Heeeeeeey.....where's your famous cheesed flavored pex :furious:


----------



## user823 (Feb 3, 2009)

There is one link on the internet regarding wirsbo and a class action. Nothing has ever come of it, I don't think it ever went forward. Some lawyer was reaching with that one and he failed because there isn't a problem with it. There are no class actions against Viega pureflow pex. Just because one company did it wrong doesn't mean the entire industry is crap, give me a break. I'll keep using Viega and Wirsbo pex for almost all of my jobs unless I see a problem, so far there has been none. If there was we would have heard about it by now, over 30 years in some places. I think that's a pretty good track record.
Others have given their predictions for the future, here's mine. 10 years from now Pex will be the norm. Copper piping will be the dinasour just like galvanized is now.
In my opinion my prediction is just as credible as any other here. 
Viega just built a huge new manufacturing plant south of here. Viega Pex, American Made product. I think they feel pretty good about the future.


----------



## nhmaster3015 (Aug 5, 2008)

ironranger said:


> There is one link on the internet regarding wirsbo and a class action. Nothing has ever come of it, I don't think it ever went forward. Some lawyer was reaching with that one and he failed because there isn't a problem with it. There are no class actions against Viega pureflow pex. Just because one company did it wrong doesn't mean the entire industry is crap, give me a break.
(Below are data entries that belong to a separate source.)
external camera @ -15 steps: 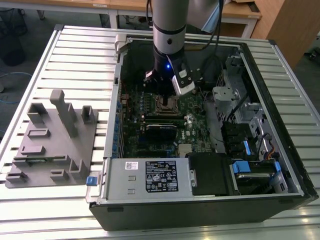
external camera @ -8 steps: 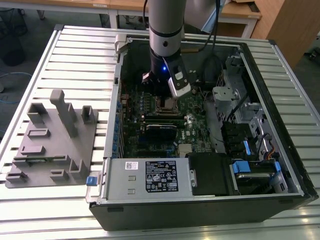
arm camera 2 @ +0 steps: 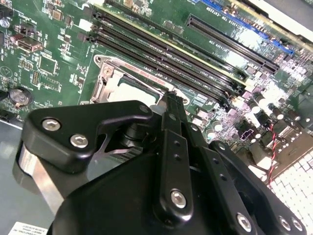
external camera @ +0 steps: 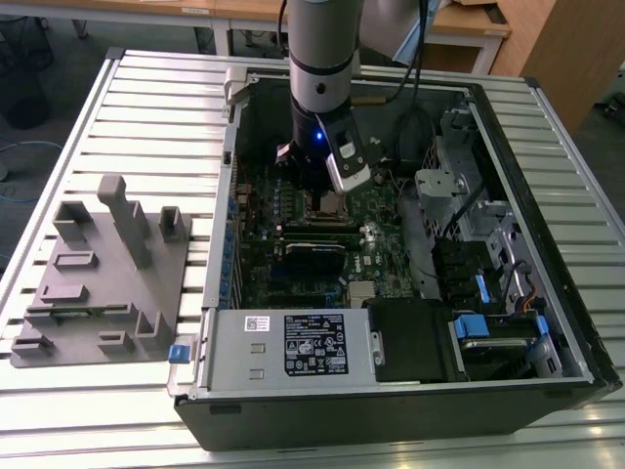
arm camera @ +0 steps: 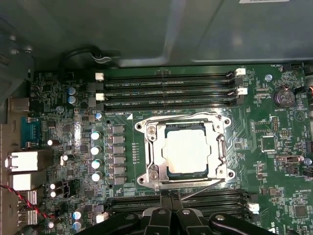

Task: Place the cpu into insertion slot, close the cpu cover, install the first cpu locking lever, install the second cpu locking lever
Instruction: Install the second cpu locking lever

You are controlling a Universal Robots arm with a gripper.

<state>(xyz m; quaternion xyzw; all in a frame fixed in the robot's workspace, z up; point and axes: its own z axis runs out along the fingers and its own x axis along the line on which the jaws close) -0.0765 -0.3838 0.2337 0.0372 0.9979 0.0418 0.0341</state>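
Note:
The cpu (arm camera: 187, 152) lies in the insertion slot (arm camera: 183, 182) on the green board, its silvery top showing through the cut-out. The cpu cover (arm camera: 217, 147) lies flat around it. One thin wire lever (arm camera: 183, 116) runs along the socket's far side. Another lever (arm camera: 205, 188) slants from the socket's near corner toward my fingertips. My gripper (arm camera: 171, 197) is shut, its tips right at the socket's near edge beside that lever; whether they touch it I cannot tell. In the second wrist view the black gripper (arm camera 2: 172, 100) reaches to the cpu (arm camera 2: 128, 92). In the exterior view the gripper (external camera: 320, 200) stands inside the case.
Long black memory slots (arm camera: 168, 88) flank the socket on both sides. The open computer case (external camera: 547, 195) has walls all round, with a drive cage and cables on the exterior view's right. A grey fixture (external camera: 107, 274) sits on the slatted table at the exterior view's left.

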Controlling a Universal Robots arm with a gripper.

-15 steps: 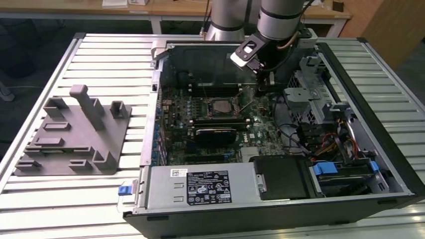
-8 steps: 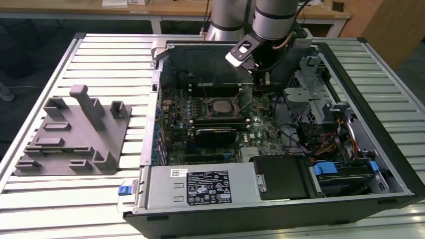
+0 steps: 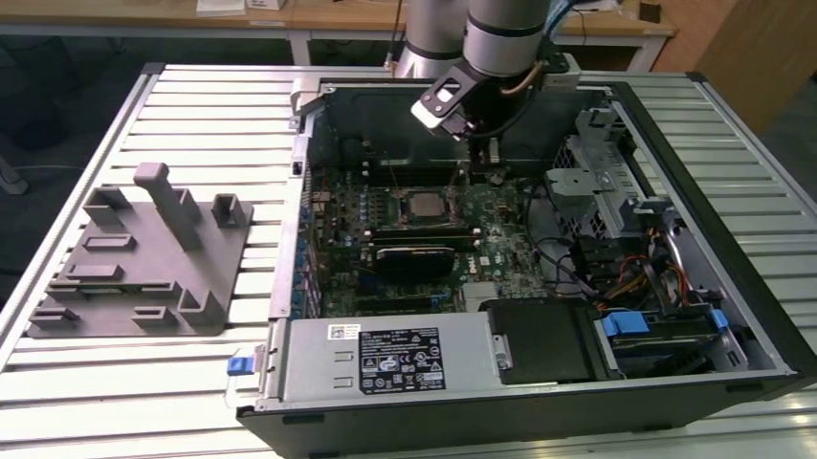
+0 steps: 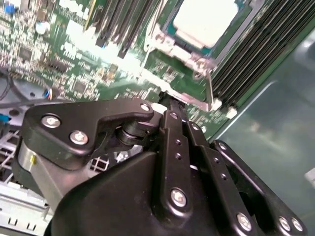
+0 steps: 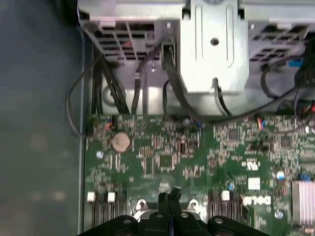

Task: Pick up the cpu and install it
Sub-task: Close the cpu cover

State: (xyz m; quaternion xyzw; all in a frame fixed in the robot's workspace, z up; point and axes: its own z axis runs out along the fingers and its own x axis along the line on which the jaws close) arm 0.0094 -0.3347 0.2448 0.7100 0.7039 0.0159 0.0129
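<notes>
Gripper [image 5: 170, 196] fingertips together; cpu [image 4: 204, 19] seated, partly cropped.

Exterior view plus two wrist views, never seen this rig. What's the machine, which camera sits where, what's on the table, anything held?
The machine is one robot arm reaching into an open computer case that lies on a slatted table. The exterior view comes from a camera off the arm; both wrist views come from cameras riding on the arm, looking past its end effector at the green motherboard. A grey plastic block sits on the table at the exterior view's left, apart from the case. The cpu, a pale square chip, lies in its socket on the motherboard. The end effector is shut, holds nothing, and its tips are close to that socket's edge.
</notes>
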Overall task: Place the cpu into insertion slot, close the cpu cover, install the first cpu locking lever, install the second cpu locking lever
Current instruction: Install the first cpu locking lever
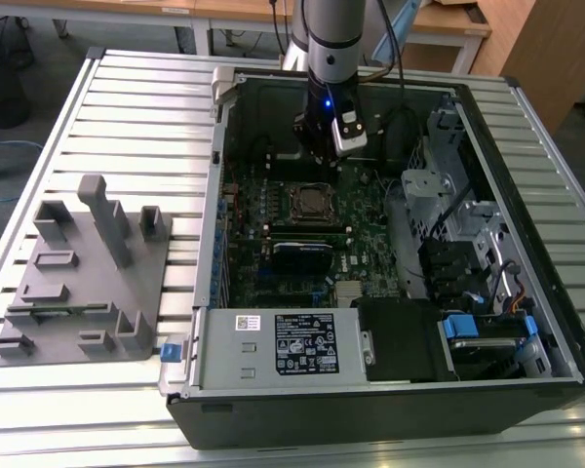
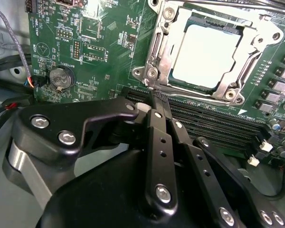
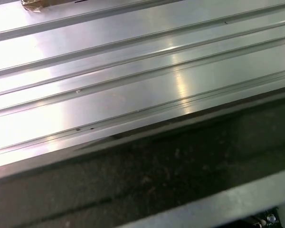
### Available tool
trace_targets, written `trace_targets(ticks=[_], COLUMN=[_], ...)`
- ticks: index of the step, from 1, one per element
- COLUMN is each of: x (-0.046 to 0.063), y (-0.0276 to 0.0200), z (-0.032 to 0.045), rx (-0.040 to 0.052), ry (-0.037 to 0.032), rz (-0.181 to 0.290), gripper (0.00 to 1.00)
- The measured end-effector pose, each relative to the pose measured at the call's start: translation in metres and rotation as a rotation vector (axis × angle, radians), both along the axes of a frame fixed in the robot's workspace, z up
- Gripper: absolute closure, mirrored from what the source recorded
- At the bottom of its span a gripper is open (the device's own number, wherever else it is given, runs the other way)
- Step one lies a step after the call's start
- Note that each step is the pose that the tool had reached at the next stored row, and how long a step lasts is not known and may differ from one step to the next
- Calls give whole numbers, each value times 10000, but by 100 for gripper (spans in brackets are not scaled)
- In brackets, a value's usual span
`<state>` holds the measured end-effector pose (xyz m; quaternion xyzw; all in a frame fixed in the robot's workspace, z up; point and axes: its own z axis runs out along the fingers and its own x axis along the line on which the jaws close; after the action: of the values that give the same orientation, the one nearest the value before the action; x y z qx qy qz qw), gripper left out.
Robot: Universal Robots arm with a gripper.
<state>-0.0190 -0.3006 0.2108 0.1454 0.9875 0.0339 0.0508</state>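
The cpu (image 2: pixel 206 54) lies flat in the insertion slot (image 1: pixel 312 203) on the green motherboard, its silver top showing through the window of the cpu cover (image 2: pixel 164 45). The cover lies down flat around it. A thin lever rod (image 2: pixel 228 5) runs along one side of the socket. My gripper (image 2: pixel 157 97) is shut, its two black fingers (image 2: pixel 156 133) pressed together with nothing visible between them. The tips sit right at one corner of the socket frame. In the exterior view the gripper (image 1: pixel 322 161) hangs inside the open case, just behind the socket.
Long black memory slots (image 2: pixel 218 126) run beside the socket, and a coin battery (image 2: pixel 61 77) sits nearby. A white-labelled power supply (image 1: pixel 292 346) fills the case's front. A drive cage (image 1: pixel 439 195) stands on the exterior view's right, a grey fixture block (image 1: pixel 88 273) on the ribbed table (image 3: pixel 133 71).
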Motion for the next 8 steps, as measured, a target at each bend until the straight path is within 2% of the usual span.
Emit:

I'll keep using Viega and Wirsbo pex for almost all of my jobs unless I see a problem, so far there has been none. If there was we would have heard about it by now, over 30 years in some places. I think that's a pretty good track record.
> Others have given their predictions for the future, here's mine. 10 years from now Pex will be the norm. Copper piping will be the dinasour just like galvanized is now.
> In my opinion my prediction is just as credible as any other here.
> Viega just built a huge new manufacturing plant south of here. Viega Pex, American Made product. I think they feel pretty good about the future.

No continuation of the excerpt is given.